> **EXERCISE REQUIREMENTS**
Repeat verbatim what the listing holds, but not its pictures.

> **DATA**
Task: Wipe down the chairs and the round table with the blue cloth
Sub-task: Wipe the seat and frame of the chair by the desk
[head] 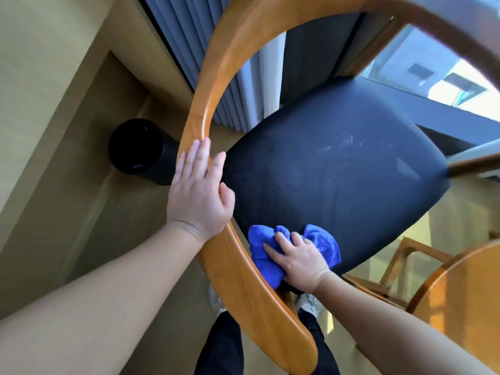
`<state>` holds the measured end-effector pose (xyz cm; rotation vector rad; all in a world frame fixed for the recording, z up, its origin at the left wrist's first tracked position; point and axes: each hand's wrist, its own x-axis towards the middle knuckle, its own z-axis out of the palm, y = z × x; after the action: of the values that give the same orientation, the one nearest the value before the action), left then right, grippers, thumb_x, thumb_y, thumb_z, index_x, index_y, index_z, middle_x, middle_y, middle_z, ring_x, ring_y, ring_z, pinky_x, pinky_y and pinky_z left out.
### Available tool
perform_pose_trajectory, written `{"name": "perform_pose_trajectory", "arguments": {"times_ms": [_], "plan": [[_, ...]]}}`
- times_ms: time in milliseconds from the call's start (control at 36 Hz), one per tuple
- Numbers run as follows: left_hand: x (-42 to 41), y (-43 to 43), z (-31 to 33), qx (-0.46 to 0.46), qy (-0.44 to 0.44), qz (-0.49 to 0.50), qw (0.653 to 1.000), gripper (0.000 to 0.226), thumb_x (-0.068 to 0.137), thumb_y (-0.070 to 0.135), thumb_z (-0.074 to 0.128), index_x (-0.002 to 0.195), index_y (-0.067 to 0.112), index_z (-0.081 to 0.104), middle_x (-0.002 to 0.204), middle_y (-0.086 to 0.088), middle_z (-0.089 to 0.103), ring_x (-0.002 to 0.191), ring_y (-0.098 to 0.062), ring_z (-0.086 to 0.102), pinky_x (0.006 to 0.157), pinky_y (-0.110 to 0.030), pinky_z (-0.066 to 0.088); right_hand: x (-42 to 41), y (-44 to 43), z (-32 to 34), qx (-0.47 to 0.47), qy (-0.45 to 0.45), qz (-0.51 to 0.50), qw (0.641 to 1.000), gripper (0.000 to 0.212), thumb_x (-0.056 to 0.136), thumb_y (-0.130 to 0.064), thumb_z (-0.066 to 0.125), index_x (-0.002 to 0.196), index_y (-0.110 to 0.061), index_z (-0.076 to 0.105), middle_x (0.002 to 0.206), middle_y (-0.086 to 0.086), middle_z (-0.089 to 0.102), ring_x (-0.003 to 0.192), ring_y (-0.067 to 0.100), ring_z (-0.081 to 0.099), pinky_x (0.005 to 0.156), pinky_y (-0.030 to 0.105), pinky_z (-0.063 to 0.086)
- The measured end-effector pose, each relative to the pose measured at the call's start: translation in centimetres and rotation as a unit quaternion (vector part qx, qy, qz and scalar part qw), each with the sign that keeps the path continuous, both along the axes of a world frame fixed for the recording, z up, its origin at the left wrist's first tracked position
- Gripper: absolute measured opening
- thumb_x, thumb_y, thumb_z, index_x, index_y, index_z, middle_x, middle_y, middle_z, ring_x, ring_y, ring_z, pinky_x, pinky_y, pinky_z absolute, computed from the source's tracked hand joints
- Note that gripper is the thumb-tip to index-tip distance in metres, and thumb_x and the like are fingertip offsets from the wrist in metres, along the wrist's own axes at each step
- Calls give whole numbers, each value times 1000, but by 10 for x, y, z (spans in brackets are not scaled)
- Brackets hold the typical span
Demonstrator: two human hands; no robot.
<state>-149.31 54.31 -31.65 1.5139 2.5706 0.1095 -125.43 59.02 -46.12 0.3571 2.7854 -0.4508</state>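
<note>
A wooden chair with a curved orange-brown back rail [205, 98] and a dark padded seat [338, 171] fills the view from above. My left hand [198, 193] rests flat on the rail, fingers extended and thumb hooked over its inner edge. My right hand [300, 259] presses the bunched blue cloth [266, 257] onto the near edge of the seat, just inside the rail. Faint smears show on the seat's far right. The round wooden table [460, 301] edges in at lower right.
A black cylindrical bin [138, 147] stands on the floor left of the chair. Grey and white curtains [243, 85] hang behind it, beside a window at upper right. Another wooden chair [400, 266] sits under the table. My legs and shoes show below the rail.
</note>
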Motion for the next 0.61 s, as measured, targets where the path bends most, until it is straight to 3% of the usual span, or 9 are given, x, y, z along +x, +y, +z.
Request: {"name": "perform_pose_trajectory", "arguments": {"times_ms": [83,222,389,528,611], "plan": [[-2,2,2,-22,-6,-72,997,44,85,28,38,121,13,59,142,-14,45,137,-29,31,116,-43,14,-5,8,1,1,-13,-14,1000,63,60,-39,72,121,-30,63,117,10,49,70,30,51,54,34,43],[-7,7,3,-65,1,-139,988,38,84,31,42,109,16,67,122,-7,59,122,-24,46,115,-45,14,2,3,5,14,-14,-19,1000,69,65,-35,66,132,-31,49,128,13,47,89,37,50,74,48,47],[-8,6,1,-52,7,-146,988,32,85,29,46,102,16,69,110,-4,63,110,-22,51,115,-43,13,3,22,1,-1,-35,26,999,72,63,-25,67,133,-32,51,124,15,48,72,30,50,47,35,44],[-8,7,2,-64,11,-150,987,35,86,32,43,105,17,68,113,-5,63,110,-23,52,115,-45,14,13,51,0,5,-24,38,999,76,54,-20,73,127,-33,58,116,16,56,64,30,50,42,31,40],[-8,6,1,-58,5,-150,987,36,86,33,42,106,17,68,113,-5,63,110,-23,52,115,-45,14,21,84,0,12,-28,-47,998,76,52,-21,75,126,-34,58,122,18,55,69,33,53,48,36,48]]}}
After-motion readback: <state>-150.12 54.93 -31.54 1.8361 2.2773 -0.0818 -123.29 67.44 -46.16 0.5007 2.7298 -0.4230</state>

> **OUTPUT FOR THIS TASK**
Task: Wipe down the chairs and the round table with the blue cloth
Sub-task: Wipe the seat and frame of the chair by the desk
[head] 
`<state>` holds the measured end-effector pose (xyz cm; rotation vector rad; all in a world frame fixed for the recording, z up, its origin at the left wrist's first tracked position; point and axes: each hand's wrist, its own x-axis towards the middle knuckle, its own z-axis out of the palm, y = z × x; after the action: of the values that give the same orientation, the one nearest the value before the action), left then right, grippers, thumb_x, thumb_y, thumb_z, index_x, index_y, index_z, middle_x, middle_y, middle_z, ring_x, ring_y, ring_z, pinky_x, pinky_y and pinky_z left out.
### Available tool
perform_pose_trajectory, written `{"name": "perform_pose_trajectory", "arguments": {"times_ms": [_], "plan": [[_, ...]]}}`
- times_ms: time in milliseconds from the call's start (control at 36 Hz), one per tuple
- Numbers run as follows: left_hand: x (-42 to 41), y (-43 to 43), z (-31 to 33), qx (-0.46 to 0.46), qy (-0.44 to 0.44), qz (-0.49 to 0.50), qw (0.653 to 1.000), gripper (0.000 to 0.226), thumb_x (-0.068 to 0.137), thumb_y (-0.070 to 0.135), thumb_z (-0.074 to 0.128), index_x (-0.002 to 0.195), index_y (-0.067 to 0.112), index_z (-0.081 to 0.104), middle_x (-0.002 to 0.204), middle_y (-0.086 to 0.088), middle_z (-0.089 to 0.103), ring_x (-0.002 to 0.191), ring_y (-0.098 to 0.062), ring_z (-0.086 to 0.102), pinky_x (0.006 to 0.157), pinky_y (-0.110 to 0.030), pinky_z (-0.066 to 0.088); right_hand: x (-42 to 41), y (-44 to 43), z (-32 to 34), qx (-0.47 to 0.47), qy (-0.45 to 0.45), qz (-0.51 to 0.50), qw (0.641 to 1.000), gripper (0.000 to 0.212), thumb_x (-0.056 to 0.136), thumb_y (-0.130 to 0.064), thumb_z (-0.066 to 0.125), index_x (-0.002 to 0.196), index_y (-0.110 to 0.061), index_z (-0.076 to 0.105), middle_x (0.002 to 0.206), middle_y (-0.086 to 0.086), middle_z (-0.089 to 0.102), ring_x (-0.003 to 0.192), ring_y (-0.067 to 0.100), ring_z (-0.081 to 0.099), pinky_x (0.005 to 0.156), pinky_y (-0.030 to 0.105), pinky_z (-0.063 to 0.086)
- The measured end-effector pose, each relative to the pose measured at the call's start: translation in centimetres and rotation as a unit quaternion (vector part qx, qy, qz and scalar part qw), each with the sign that keeps the path continuous, both along the axes of a world frame fixed for the recording, z up, its origin at the left wrist's first tracked position
- Gripper: absolute measured opening
- thumb_x, thumb_y, thumb_z, index_x, index_y, index_z, middle_x, middle_y, middle_z, ring_x, ring_y, ring_z, pinky_x, pinky_y, pinky_z absolute, computed from the source's tracked hand joints
- Note that gripper is the thumb-tip to index-tip distance in metres, and thumb_x and the like are fingertip offsets from the wrist in metres, along the wrist's own axes at each step
- Calls give whole numbers, each value times 1000, but by 10 for x, y, z (spans in brackets are not scaled)
- Brackets hold the typical span
Demonstrator: two human hands; no robot.
<state>-149.31 54.31 -31.65 1.5139 2.5706 0.1095 -125.43 59.02 -46.12 0.3571 2.7854 -0.4508</state>
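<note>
A wooden chair with a curved orange-brown back rail [205, 98] and a dark padded seat [338, 171] fills the view from above. My left hand [198, 193] rests flat on the rail, fingers extended and thumb hooked over its inner edge. My right hand [300, 259] presses the bunched blue cloth [266, 257] onto the near edge of the seat, just inside the rail. Faint smears show on the seat's far right. The round wooden table [460, 301] edges in at lower right.
A black cylindrical bin [138, 147] stands on the floor left of the chair. Grey and white curtains [243, 85] hang behind it, beside a window at upper right. Another wooden chair [400, 266] sits under the table. My legs and shoes show below the rail.
</note>
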Motion for the next 0.61 s, as measured, targets where the path bends most, until it is straight to 3% of the usual span, or 9 are given, x, y, z along +x, +y, +z.
Request: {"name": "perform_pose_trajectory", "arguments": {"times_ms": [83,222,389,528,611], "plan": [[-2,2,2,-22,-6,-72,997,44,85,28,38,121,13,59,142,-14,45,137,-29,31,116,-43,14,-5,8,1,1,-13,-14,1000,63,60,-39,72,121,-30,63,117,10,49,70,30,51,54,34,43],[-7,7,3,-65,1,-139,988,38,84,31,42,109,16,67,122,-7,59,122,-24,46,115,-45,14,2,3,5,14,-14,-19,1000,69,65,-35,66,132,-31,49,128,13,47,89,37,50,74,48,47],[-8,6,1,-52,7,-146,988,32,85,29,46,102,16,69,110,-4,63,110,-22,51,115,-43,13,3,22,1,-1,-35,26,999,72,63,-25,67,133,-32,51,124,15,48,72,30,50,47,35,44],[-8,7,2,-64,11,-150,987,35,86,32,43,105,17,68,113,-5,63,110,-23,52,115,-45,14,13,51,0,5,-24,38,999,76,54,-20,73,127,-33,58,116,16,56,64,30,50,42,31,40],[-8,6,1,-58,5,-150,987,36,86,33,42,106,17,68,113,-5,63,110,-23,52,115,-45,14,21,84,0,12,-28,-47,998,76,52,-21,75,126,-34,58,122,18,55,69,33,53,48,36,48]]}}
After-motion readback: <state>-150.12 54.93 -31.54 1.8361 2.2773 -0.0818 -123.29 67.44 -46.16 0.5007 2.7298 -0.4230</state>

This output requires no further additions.